Article 50 imposes two distinct sets of duties. Providers of AI systems that generate synthetic audio, image, video, or text must ensure their outputs are marked in a machine-readable format that allows downstream detection that the content was artificially generated or manipulated. Deployers — organisations using these systems professionally — must disclose when content constitutes a deepfake and must clearly label AI-generated text published to inform the public on matters of public interest. The Code translates these requirements into concrete technical guidance, recommending that providers use digitally signed metadata and imperceptible watermarking to embed provenance information, and proposing a standardised EU label for AI-generated content alongside technical standards for watermarking, metadata, and provenance tooling.
Adherence to the Code is voluntary, but it functions in the same way as the AI Act's other codes of practice: signing up provides a presumption of compliance and a defensible basis for demonstrating that an organisation has met its obligations. Companies wishing to be listed among the initial signatories must submit their completed signature forms by 22 July 2026. The Code was published alongside draft Guidelines on Article 50, which the Commission has opened for consultation and which provide interpretive detail on scope, definitions, and exceptions — for example, where AI-assisted editing does not substantially alter the underlying content.
The timeline retains a transitional accommodation. AI systems placed on the market before 2 August 2026 benefit from a transitional period running to 2 December 2026 before full compliance is expected, giving operators of existing systems a short runway to implement marking and labelling mechanisms. New systems placed on the market on or after 2 August must comply from that date.

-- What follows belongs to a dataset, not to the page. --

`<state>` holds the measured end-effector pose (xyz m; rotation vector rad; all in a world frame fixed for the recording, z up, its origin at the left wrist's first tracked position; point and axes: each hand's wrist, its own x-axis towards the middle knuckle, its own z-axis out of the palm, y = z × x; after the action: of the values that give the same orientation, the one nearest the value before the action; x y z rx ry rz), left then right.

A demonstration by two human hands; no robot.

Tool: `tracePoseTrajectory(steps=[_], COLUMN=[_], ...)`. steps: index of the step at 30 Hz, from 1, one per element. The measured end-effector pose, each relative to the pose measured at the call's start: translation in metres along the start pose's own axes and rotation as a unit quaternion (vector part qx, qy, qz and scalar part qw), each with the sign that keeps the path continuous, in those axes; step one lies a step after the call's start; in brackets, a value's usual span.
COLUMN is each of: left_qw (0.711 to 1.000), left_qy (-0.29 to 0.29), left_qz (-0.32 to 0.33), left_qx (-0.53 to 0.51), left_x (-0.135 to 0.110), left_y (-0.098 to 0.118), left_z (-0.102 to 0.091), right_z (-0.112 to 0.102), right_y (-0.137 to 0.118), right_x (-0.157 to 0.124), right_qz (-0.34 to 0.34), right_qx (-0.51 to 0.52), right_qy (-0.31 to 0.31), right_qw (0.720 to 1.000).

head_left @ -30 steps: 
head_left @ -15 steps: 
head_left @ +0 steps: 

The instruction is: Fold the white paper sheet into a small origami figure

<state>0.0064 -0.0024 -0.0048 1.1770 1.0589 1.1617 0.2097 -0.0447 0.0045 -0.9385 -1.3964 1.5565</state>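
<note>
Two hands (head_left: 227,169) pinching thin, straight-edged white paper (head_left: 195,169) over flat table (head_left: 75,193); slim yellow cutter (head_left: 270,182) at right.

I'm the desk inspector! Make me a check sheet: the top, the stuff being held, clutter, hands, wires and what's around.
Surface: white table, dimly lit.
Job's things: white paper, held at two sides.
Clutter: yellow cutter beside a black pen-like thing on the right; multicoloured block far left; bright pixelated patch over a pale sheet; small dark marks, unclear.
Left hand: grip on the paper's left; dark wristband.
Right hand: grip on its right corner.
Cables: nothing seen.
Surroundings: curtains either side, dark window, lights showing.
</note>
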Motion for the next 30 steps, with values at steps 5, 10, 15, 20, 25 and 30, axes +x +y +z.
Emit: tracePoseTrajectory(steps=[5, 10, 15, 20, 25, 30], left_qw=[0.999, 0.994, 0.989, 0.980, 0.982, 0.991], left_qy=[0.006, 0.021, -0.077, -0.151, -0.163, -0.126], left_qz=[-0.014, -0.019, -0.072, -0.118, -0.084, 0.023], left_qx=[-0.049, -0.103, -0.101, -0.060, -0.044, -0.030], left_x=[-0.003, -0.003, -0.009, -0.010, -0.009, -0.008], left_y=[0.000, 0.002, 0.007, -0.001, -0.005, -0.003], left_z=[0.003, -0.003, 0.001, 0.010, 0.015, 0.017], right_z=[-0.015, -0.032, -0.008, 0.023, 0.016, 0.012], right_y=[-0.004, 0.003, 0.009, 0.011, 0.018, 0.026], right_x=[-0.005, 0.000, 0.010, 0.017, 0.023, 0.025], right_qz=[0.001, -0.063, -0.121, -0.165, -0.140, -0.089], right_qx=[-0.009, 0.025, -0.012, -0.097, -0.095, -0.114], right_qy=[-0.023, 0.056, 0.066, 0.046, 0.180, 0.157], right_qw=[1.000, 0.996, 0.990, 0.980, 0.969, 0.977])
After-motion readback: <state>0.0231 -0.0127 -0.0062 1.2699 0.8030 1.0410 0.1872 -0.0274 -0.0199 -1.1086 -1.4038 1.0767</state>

Acompli perspective: The transparency obligations apply to any organisation that deploys generative AI professionally — not only the providers that build the underlying models. If your organisation uses AI to produce content that could be published, shared externally, or mistaken for human-created material, the deployer obligations under Article 50 are now squarely within scope. The Code gives a concrete compliance pathway, but it does not remove the need to understand where generative AI sits in your operations. Reviewing your risk assessments to cover AI-generated outputs, and ensuring your records of processing reflect where generative AI systems are used and what they produce, are the practical first steps before the August deadline.